Lonmin shares collapse as Glencore completes stake divestment

Lonmin shares collapse as Glencore completes stake divestment

Lonmin’s Marikana mine concentrator plant.

Shares in Lonmin (LON:LMI), the world’s third-largest platinum producer, dropped as much as 7.3% on Thursday as mining giant and commodity trader Glencore (LON:GLEN) completed the distribution of its 23.9% stake in the South African miner to shareholders.

The troubled platinum producer saw its stock hitting a low of 128.7 p in early trading, the biggest loss in three months, and was trading at $136.0, or 1,16% lower than the previous session at 2:15 pm London time.

Glencore came to own its stake in Lonmin through its $68bn acquisition of Xstrata in 2013, and chief executive Ivan Glasenberg had on several occasions described the venture as a “non-core” one.

In fact, the company is believed to have been opposed to Xstrata’s decision to buy the stake in two market transactions back in 2008.

Lonmin shares collapse as Glencore completes stake divestment

(Source: Google Finance)

Plans to spin off the stake came to light a year ago, when Glencore announced it would slash spending on its mines in 2015 to between $6.5bn and $6.8bn — down from a previously expected $7.9bn.

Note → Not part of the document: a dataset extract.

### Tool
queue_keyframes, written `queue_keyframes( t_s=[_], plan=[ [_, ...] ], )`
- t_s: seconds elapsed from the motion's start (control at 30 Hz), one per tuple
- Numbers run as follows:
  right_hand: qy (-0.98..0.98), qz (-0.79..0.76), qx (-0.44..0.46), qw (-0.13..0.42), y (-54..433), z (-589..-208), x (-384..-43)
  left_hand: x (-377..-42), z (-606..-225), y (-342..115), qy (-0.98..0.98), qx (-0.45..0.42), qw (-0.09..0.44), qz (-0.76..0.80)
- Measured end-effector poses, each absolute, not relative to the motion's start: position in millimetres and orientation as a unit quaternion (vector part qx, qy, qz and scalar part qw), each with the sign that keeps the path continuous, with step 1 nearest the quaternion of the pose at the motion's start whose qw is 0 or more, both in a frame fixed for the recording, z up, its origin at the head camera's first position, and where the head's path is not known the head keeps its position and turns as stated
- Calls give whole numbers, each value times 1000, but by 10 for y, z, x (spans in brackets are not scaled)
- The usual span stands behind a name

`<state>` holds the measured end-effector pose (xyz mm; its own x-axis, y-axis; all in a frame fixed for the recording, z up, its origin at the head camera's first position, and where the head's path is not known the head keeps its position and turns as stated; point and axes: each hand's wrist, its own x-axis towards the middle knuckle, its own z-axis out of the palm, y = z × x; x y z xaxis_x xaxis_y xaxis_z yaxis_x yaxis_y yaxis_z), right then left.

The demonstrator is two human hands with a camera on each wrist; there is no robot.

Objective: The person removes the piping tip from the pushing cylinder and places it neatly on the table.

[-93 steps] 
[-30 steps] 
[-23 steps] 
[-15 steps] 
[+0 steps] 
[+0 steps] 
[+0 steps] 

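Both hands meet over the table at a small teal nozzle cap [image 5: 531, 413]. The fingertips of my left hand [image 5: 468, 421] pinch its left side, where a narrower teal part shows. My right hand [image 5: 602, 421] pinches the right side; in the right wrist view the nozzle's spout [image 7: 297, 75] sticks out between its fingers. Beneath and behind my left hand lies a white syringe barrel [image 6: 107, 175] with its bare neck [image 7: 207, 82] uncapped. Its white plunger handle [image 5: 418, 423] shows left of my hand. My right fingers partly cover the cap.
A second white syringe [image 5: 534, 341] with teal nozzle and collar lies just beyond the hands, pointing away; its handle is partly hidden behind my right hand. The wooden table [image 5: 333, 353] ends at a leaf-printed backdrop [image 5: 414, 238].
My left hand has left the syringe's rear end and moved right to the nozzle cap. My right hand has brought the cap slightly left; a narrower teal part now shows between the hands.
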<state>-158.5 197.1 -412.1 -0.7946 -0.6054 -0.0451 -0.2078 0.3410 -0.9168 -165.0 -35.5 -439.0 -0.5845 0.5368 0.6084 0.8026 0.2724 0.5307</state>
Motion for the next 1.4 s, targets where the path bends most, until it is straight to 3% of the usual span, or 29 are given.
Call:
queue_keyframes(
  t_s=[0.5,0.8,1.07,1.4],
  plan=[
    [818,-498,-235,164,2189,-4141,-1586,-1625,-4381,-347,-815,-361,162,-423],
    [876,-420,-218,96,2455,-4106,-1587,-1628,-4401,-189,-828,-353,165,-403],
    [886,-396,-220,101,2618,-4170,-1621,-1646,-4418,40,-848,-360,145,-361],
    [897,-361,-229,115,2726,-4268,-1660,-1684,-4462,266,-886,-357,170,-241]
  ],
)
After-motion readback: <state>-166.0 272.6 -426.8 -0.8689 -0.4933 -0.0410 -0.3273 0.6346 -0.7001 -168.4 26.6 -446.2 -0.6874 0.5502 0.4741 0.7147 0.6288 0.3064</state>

As a result of the move, the Swiss-based firm’s shareholders have received Lonmin stock in proportion to their stakes in Glencore, an option that Glasenberg considered better than a straight market disposal.

Three years of falling platinum prices and a five-months strike last year have left Lonmin near an all-time low and valued at just $1.2 billion. That’s down from a peak of more than $12 billion in 2007 for the miner of the metal used in cars and jewellery.

According to market analysts, such as Investec, the distribution of Glencore’s shares completed today may create a group of sellers that want to dispose of their holding. It also could create an opportunity for a buyer, it added.